If a line in the records below contains the word "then", return that line.

** Opening RECORDS PROVIDED block **

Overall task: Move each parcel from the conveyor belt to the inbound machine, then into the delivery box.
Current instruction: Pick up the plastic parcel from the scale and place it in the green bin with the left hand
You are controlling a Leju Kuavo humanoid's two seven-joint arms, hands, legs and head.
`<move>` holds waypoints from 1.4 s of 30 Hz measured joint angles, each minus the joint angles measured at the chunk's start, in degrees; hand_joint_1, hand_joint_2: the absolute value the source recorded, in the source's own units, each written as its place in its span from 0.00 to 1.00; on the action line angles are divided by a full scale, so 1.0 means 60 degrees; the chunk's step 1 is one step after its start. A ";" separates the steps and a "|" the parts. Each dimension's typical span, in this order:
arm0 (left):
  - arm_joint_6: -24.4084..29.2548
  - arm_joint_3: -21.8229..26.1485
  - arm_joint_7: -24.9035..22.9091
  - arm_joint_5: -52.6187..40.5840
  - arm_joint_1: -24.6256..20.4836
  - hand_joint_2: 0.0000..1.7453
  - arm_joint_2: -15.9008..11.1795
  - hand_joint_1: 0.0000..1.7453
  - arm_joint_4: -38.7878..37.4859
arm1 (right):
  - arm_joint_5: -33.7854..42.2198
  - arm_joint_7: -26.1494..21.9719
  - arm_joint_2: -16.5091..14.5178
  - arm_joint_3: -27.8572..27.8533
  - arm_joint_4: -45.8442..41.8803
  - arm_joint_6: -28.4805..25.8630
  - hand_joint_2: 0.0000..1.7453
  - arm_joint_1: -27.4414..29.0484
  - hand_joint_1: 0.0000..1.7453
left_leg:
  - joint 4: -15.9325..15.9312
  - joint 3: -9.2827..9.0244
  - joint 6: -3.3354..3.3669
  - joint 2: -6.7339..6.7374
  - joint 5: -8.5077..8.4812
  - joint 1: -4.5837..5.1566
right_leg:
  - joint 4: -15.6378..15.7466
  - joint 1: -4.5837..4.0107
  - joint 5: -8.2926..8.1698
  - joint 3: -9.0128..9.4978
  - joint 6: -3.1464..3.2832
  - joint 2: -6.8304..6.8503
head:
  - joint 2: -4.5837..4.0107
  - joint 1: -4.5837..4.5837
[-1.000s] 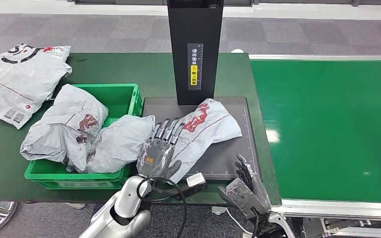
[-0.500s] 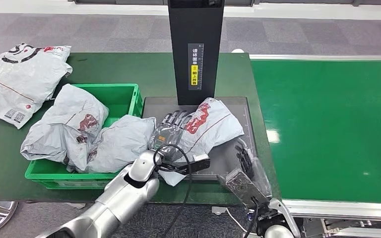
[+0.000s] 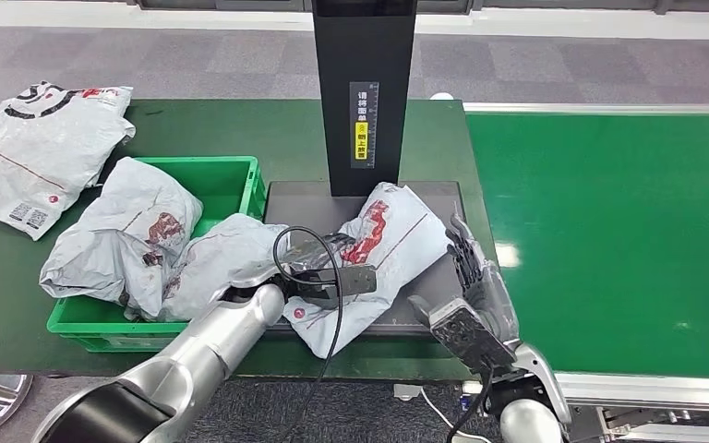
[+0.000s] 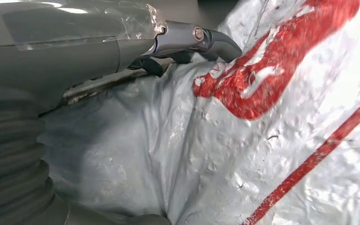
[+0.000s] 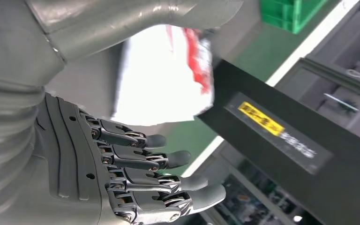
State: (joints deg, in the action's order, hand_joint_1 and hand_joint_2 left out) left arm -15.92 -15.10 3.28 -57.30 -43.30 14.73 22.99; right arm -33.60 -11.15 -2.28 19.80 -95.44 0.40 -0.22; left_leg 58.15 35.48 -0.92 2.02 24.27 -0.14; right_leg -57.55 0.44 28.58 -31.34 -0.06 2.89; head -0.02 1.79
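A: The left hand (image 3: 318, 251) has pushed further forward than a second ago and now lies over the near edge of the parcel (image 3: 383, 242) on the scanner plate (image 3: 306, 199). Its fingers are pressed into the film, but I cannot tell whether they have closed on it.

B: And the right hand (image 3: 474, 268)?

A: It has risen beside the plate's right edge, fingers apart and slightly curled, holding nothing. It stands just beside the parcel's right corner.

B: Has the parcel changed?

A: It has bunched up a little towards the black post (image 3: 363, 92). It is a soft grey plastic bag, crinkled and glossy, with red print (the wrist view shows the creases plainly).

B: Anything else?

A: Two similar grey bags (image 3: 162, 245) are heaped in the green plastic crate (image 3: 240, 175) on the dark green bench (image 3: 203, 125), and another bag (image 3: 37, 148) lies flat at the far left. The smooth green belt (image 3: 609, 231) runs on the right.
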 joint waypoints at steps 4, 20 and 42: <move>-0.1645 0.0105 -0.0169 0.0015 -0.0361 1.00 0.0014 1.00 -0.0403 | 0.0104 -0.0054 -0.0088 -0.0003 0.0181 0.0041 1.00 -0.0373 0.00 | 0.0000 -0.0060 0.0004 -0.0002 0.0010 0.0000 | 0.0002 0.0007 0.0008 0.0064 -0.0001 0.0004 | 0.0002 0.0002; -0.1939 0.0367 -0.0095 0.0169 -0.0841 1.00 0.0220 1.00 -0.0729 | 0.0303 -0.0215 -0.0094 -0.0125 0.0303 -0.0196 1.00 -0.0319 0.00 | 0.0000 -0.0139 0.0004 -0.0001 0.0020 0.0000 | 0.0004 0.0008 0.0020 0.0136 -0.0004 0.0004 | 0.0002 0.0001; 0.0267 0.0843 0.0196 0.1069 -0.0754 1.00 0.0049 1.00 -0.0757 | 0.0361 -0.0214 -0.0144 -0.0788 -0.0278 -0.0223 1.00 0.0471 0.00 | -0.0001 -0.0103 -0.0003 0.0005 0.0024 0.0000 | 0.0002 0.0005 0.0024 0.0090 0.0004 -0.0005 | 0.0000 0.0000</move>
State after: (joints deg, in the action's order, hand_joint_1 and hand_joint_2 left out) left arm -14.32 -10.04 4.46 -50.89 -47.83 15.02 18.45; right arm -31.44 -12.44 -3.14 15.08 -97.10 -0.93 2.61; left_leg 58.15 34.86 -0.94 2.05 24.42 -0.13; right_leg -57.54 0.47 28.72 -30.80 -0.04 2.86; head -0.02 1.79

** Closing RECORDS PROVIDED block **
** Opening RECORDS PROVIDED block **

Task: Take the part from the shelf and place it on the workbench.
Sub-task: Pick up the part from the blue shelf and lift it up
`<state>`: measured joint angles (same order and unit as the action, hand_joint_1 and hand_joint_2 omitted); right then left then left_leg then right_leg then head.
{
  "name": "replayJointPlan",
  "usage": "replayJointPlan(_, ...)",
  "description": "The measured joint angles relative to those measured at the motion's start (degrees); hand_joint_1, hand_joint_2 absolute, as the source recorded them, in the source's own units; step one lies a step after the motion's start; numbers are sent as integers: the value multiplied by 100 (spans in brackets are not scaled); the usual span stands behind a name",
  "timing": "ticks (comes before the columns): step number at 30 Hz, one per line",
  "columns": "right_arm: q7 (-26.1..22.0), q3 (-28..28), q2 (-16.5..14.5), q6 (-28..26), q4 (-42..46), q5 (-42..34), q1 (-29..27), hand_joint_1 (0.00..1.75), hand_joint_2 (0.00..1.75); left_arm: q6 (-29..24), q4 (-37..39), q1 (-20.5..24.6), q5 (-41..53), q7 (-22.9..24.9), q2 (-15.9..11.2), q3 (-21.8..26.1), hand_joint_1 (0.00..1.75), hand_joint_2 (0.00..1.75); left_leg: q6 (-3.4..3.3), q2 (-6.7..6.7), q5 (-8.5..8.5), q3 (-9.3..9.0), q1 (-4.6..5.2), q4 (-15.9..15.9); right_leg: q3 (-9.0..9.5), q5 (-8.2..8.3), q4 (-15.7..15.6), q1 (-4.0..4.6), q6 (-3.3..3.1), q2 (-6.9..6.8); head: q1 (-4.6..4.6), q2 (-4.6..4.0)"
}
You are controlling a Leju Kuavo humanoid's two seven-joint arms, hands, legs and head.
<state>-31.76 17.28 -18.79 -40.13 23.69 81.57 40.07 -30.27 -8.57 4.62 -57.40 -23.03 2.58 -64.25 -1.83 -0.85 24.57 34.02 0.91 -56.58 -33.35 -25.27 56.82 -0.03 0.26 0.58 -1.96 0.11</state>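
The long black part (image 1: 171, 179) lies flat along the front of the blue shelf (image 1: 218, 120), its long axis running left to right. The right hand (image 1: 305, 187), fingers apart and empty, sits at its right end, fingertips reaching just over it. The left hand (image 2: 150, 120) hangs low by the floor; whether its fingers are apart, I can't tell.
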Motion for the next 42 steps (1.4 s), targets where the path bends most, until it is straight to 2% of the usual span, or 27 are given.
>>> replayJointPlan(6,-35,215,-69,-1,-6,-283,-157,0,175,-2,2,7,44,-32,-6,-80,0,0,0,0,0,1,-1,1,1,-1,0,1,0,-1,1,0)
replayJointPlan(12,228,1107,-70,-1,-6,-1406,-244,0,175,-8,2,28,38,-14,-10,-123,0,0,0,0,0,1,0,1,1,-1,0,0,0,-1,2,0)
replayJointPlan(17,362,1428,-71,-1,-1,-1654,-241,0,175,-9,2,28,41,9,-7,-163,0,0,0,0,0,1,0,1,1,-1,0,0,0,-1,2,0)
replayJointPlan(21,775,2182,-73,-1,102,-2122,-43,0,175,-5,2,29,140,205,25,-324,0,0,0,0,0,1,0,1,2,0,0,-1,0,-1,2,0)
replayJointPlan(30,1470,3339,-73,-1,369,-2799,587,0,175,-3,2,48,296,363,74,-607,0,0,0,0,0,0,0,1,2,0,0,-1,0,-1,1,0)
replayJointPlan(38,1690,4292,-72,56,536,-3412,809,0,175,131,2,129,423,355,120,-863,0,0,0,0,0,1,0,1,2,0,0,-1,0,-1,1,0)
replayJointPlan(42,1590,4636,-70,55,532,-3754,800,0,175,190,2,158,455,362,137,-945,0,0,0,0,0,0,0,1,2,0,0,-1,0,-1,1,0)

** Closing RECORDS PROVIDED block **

> _SOLUTION TO THE PROBLEM_
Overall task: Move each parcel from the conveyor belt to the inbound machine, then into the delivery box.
`<state>`: measured joint angles (same order and unit as the action, hand_joint_1 and hand_joint_2 omitted); right then left then left_leg then right_leg then head.

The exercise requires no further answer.